_Task details_. Reprint the lines below as they are, minus the pictures.
::::::::
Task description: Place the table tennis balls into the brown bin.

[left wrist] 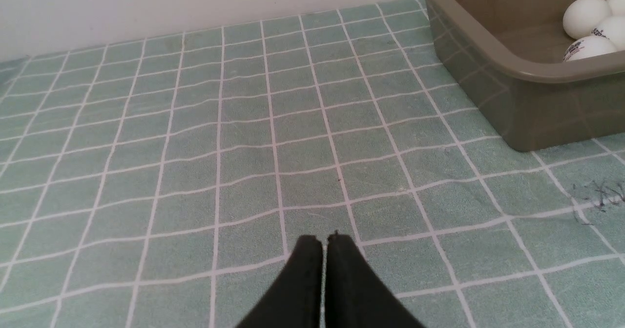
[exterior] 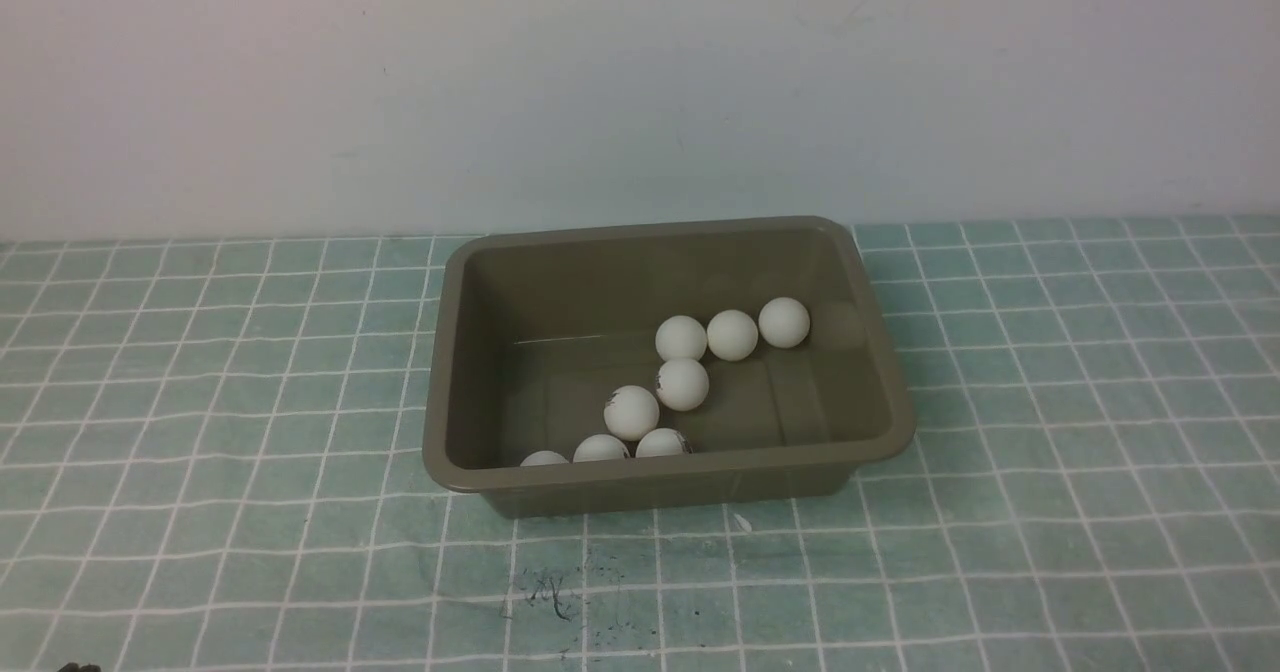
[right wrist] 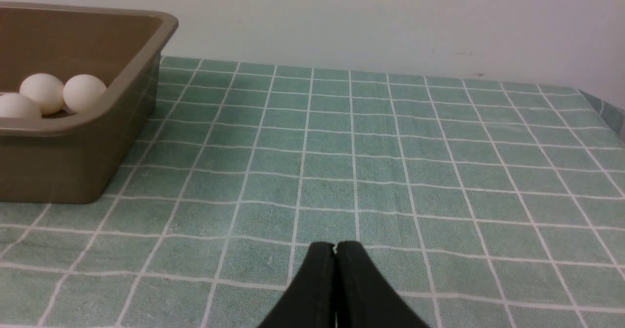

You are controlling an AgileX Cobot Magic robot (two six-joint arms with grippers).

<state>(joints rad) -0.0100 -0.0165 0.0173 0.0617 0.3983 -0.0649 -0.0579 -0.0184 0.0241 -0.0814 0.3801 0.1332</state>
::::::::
_Solution to this exercise_.
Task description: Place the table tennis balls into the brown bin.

[left wrist] 
[exterior] 
[right wrist] 

You are controlling an AgileX Cobot Magic robot (two six-joint arms with grippers).

<state>(joints rad) -0.0100 -0.0165 0.0173 0.0617 0.3983 -0.0649 -0.0579 -0.0184 0.0241 -0.0814 0.3801 0.1332</state>

No more output is required for the exercise.